Task force GAPS that are being recommended to growers and farm managers include disking harvested fields as soon as possible and aggressively managing weed hosts. That includes weeds in lettuce fields, other adjacent crops and border areas where possible.

Preferred weed hosts include hairy fleabane, annual sow thistle, common lambsquarter, purslane, field bindweed, malva, mare’s tail and nettleleaf goosefoot.

Little mallow, annual sow thistle and nettleleaf goosefoot are also common in vineyards and have relatively high levels of INSV, being good hosts for thrips, particularly when flowering.

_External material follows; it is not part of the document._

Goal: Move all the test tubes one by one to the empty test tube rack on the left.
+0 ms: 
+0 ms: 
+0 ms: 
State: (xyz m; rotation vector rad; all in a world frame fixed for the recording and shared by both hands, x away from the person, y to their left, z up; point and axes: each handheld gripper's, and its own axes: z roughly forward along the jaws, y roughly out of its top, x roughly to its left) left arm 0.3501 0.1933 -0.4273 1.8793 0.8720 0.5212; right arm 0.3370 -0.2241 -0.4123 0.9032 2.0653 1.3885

Weed control is particularly important in the spring when thrips populations begin to increase. It is unclear how far thrips can move, but they rely heavily on the Salinas Valley winds for long-distance dispersal. Monitoring efforts showed that thrips are equally distributed in the wind column up to 10 feet high and have even been detected in moderate numbers at heights above 20 feet.

Zischke said a USDA Salinas monitoring program is in place to report thrips activity on a year-round basis.

Losses from INSV in 2020 exceeded $50 million. The INSV Task Force, composed of growers, PCA's, the Grower-Shipper Association, the County Agricultural Commissioner and researchers, meets weekly to discuss ways of reducing the spread of INSV.